▸ **Task**
Return, unaltered, every line from the beginning of the material below up to and including the one with "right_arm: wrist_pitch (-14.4".

▸ **Collected data**
/---
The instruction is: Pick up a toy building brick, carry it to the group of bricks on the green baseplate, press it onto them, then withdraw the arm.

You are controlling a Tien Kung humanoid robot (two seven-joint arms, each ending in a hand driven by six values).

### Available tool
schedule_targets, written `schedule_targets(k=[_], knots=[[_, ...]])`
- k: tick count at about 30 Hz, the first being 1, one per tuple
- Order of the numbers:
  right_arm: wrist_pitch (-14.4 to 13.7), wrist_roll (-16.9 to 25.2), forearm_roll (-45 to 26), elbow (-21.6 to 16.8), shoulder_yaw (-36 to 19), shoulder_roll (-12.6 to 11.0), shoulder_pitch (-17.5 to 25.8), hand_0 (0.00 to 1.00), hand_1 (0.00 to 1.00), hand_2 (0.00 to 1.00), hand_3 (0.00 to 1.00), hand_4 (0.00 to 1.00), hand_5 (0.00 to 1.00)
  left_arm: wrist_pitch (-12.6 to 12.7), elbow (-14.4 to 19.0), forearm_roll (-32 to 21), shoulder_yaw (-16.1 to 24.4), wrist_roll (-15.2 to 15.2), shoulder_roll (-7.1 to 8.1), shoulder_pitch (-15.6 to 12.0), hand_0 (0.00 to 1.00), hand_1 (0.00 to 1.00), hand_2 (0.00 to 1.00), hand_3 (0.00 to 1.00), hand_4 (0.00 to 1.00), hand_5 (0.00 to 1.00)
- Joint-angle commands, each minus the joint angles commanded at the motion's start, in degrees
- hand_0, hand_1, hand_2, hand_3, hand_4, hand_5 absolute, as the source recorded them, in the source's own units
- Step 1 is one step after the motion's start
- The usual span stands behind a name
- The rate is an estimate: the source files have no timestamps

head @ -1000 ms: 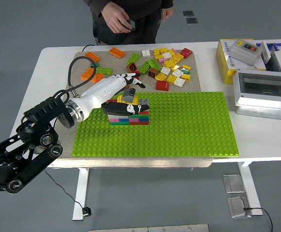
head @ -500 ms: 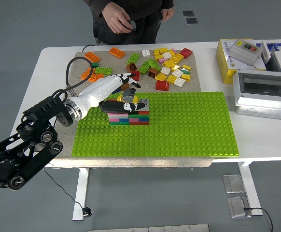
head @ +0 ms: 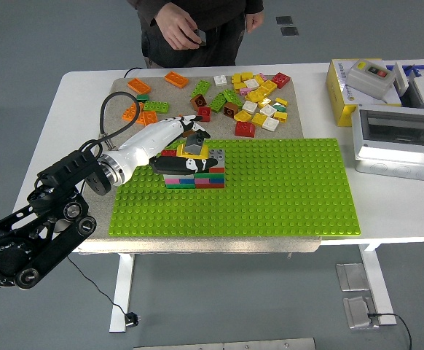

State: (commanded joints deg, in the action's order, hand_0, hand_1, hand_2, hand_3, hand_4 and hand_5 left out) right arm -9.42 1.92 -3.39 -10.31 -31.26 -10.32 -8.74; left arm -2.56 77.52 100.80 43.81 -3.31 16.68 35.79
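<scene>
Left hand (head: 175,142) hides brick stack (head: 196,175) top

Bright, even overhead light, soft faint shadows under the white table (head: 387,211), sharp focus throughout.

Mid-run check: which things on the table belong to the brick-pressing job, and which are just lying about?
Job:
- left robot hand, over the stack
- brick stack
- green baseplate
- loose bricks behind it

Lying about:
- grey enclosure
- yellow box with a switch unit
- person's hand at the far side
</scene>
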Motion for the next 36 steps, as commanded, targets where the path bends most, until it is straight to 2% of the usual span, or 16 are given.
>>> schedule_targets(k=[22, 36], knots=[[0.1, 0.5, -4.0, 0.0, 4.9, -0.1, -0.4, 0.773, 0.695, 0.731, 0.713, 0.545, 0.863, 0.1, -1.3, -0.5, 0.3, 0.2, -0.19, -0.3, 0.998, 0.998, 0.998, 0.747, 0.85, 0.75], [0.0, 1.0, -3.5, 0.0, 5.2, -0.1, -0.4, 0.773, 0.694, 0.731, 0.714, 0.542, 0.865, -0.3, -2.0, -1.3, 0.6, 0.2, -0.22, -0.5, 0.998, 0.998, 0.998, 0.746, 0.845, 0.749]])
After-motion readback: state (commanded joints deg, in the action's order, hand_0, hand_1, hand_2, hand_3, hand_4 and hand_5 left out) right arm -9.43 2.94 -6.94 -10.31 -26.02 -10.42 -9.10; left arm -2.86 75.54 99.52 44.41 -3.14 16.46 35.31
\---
▸ **Exercise output**
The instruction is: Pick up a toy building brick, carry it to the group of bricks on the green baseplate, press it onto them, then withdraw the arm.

You are controlling a Tien Kung humanoid robot (two seven-joint arms, each ending in a hand driven by six values).

### Available tool
schedule_targets, written `schedule_targets(k=[_], knots=[[_, ...]])`
- k: tick count at about 30 Hz, the first being 1, one per tuple
- Order of the numbers:
  right_arm: wrist_pitch (-14.4 to 13.7), wrist_roll (-16.9 to 25.2), forearm_roll (-45 to 26), elbow (-21.6 to 16.8), shoulder_yaw (-36 to 19), shoulder_roll (-12.6 to 11.0), shoulder_pitch (-17.5 to 25.8), hand_0 (0.00 to 1.00), hand_1 (0.00 to 1.00), hand_2 (0.00 to 1.00), hand_3 (0.00 to 1.00), hand_4 (0.00 to 1.00), hand_5 (0.00 to 1.00)

No more work is left in this exercise.